The Primary Structure of Pepstatin-Insensitive Carboxyl Proteinase Produced by Pseudomonas sp. No. 101

• Published in: Journal of biochemistry (Tokyo) Vol. 118; no. 4; pp. 738 - 744
• Main Authors: Hayashi, Kaeko, Izu, Hiroyuki, Oda, Kohei, Fukuhara, Ken-ichi, Matsuo, Masayoshi, Takano, Ryo, Hara, Saburo
• Format: Journal Article
• Language: English
• Published: England Oxford University Press 01.10.1995
• Subjects: acid proteinase; Amino Acid Sequence; carboxyl proteinase; Endopeptidases - metabolism; Molecular Sequence Data; pepstatin; Pepstatins - pharmacology; Protease Inhibitors - pharmacology; Pseudomonas; Pseudomonas - enzymology; Sequence Analysis
• ISSN: 0021-924X; 1756-2651
• DOI: 10.1093/oxfordjournals.jbchem.a124974

A unique carboxyl proteinase [EC 3.4.23.33] from Pseudomonas sp.

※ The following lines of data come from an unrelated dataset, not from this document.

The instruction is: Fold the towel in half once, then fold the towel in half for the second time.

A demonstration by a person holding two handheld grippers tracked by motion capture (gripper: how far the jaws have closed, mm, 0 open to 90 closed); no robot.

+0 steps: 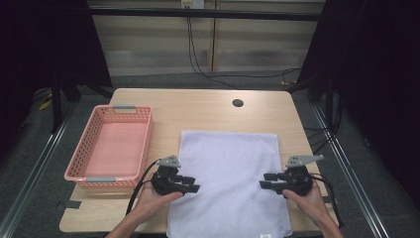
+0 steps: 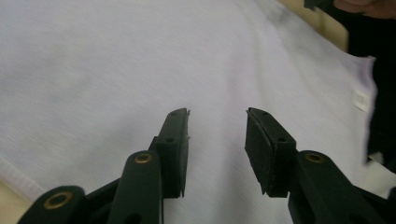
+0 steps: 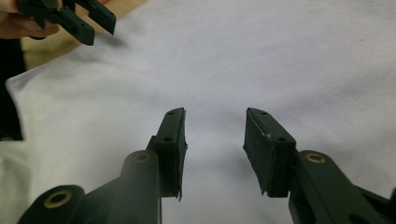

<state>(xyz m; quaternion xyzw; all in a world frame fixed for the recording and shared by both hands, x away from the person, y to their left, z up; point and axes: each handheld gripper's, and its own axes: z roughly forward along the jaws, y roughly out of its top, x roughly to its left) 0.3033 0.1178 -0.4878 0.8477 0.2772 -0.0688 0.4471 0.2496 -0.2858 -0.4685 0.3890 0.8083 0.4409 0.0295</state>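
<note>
On the table (image 1: 208, 106), right of the basket (image 1: 111, 146):
Towel (image 1: 230, 173): laid flat, long axis running away from the person.
Left gripper (image 1: 190, 184): released, at the towel's left edge.
Right gripper (image 1: 266, 181): released, at its right edge, equally near.

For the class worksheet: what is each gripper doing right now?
Left gripper: open, holding nothing, over the white cloth.
Right gripper: open, holding nothing, over the same cloth.

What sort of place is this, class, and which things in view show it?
Probably a recording or lab workstation, not a home: dark curtains enclose a small wooden table, cables trail behind, and hand-held grippers work over a white cloth beside a pink basket.
</note>
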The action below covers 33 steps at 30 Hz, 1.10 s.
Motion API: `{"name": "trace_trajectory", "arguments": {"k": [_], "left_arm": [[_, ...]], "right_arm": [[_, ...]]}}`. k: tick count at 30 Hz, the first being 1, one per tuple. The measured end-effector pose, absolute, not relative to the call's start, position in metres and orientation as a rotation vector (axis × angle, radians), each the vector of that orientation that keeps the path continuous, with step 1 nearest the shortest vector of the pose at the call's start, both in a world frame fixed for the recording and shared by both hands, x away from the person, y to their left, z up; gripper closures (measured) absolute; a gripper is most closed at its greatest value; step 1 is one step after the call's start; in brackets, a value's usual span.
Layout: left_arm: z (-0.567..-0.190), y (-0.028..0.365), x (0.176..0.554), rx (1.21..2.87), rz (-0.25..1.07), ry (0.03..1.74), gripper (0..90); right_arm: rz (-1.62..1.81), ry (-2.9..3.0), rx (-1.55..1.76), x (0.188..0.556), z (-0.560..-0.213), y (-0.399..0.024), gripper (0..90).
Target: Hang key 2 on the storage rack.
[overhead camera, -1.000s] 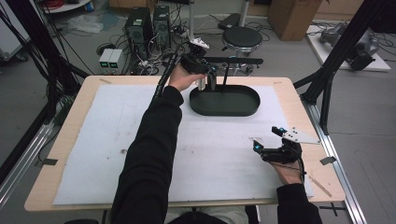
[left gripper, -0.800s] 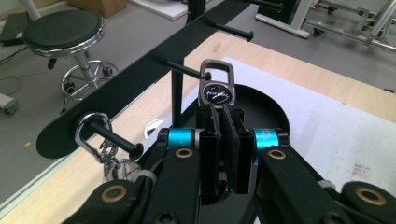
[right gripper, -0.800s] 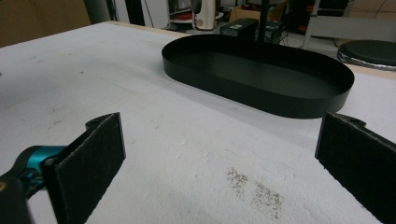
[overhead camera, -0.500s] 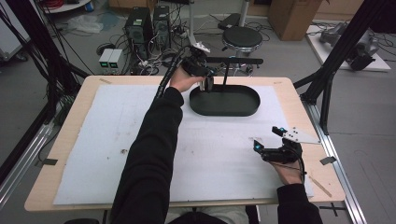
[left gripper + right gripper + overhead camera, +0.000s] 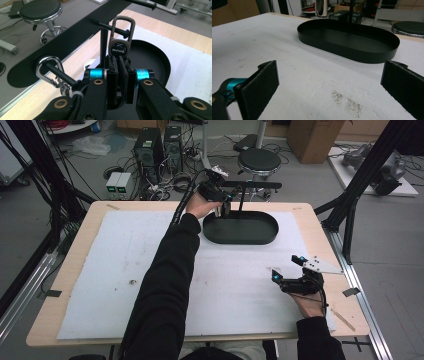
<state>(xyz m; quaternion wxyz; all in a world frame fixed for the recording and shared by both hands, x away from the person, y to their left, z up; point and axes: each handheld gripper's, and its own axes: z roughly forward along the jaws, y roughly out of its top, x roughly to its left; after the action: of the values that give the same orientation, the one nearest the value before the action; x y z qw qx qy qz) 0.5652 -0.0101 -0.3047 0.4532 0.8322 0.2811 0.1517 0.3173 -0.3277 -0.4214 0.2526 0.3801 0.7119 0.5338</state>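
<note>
Surface: wooden table (image 5: 75,285) under a white foam mat (image 5: 125,270), scuffed with dark specks; computer towers (image 5: 160,142) and a stool (image 5: 257,160) on the floor beyond.
Tray: black oval tray (image 5: 240,227) at the far edge, beneath a peg rack (image 5: 65,42).
Left gripper (image 5: 220,202): clenched on a bronze carabiner keychain (image 5: 120,37), its loop at a peg (image 5: 115,27).
Left gripper view alone: a silver carabiner (image 5: 50,68) hanging on a nearer peg.
Right gripper (image 5: 287,275): jaws spread wide, grasping nothing, near the mat's right edge.

White mat (image 5: 125,270) open across the left and near middle, black oval tray (image 5: 240,227) blocking the far middle, upright post (image 5: 103,42) and rack pegs (image 5: 113,27) above the tray's far edge, right gripper (image 5: 290,275) occupying the near right.
</note>
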Motion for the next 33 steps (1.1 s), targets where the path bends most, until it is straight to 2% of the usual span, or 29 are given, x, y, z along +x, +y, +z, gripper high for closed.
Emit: {"name": "trace_trajectory", "arguments": {"k": [15, 20, 23, 26, 27, 28, 32, 33], "left_arm": [[-0.309, -0.016, 0.574, 2.054, 0.423, 0.74, 84.6], [-0.31, -0.013, 0.574, 2.047, 0.394, 0.74, 82.7], [-0.308, -0.012, 0.571, 2.003, 0.318, 0.709, 68.9], [-0.305, -0.014, 0.567, 1.985, 0.319, 0.681, 52.8], [-0.303, -0.014, 0.565, 1.982, 0.347, 0.684, 41.1], [-0.302, -0.013, 0.565, 1.976, 0.337, 0.672, 35.5], [-0.3, -0.008, 0.561, 1.94, 0.305, 0.667, 16.7], [-0.3, -0.006, 0.56, 1.94, 0.301, 0.66, 15.3]], "right_arm": [[1.455, 1.934, 1.037, 0.318, -0.421, -0.328, 0.8], [1.455, 1.935, 1.039, 0.317, -0.421, -0.329, 0.8], [1.454, 1.936, 1.039, 0.317, -0.421, -0.329, 0.8], [1.451, 1.938, 1.04, 0.317, -0.421, -0.328, 0.8], [1.453, 1.937, 1.038, 0.317, -0.421, -0.328, 0.8], [1.45, 1.939, 1.037, 0.317, -0.421, -0.328, 0.8], [1.453, 1.936, 1.032, 0.317, -0.421, -0.329, 0.8], [1.454, 1.936, 1.034, 0.317, -0.421, -0.329, 0.8]]}}
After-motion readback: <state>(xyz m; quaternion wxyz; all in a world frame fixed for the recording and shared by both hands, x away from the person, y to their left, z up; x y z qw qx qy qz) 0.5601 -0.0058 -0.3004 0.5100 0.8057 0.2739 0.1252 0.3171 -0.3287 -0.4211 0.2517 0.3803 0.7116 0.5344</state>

No. 101 is the first example of a prokaryotic enzyme which is insensitive to the classical inhibitor, pepstatin. The primary structure of the proteinase was determined by conventional methods. Pseudomonas carboxyl proteinase consists of 370 amino acid residues with one disulfide bond. This enzyme has no homologous sequence with any other known carboxyl proteinase, including carboxyl proteinase B from Scytalidium lignicolum, which is a pepstatin-insensitive carboxyl proteinase. In addition, Pseudomonas carboxyl proteinase lacks the Asp*-Thr-Gly, Glu*-Thr-Gly, and Asp*-Thr-Ser-Gly (*indicates the catalytic residue) sequences which are known as the motif sequences around a pair of catalytic residues in carboxyl proteinases reported so far. The results strongly indicate that Pseudomonas carboxyl proteinase is a new type of carboxyl proteinase.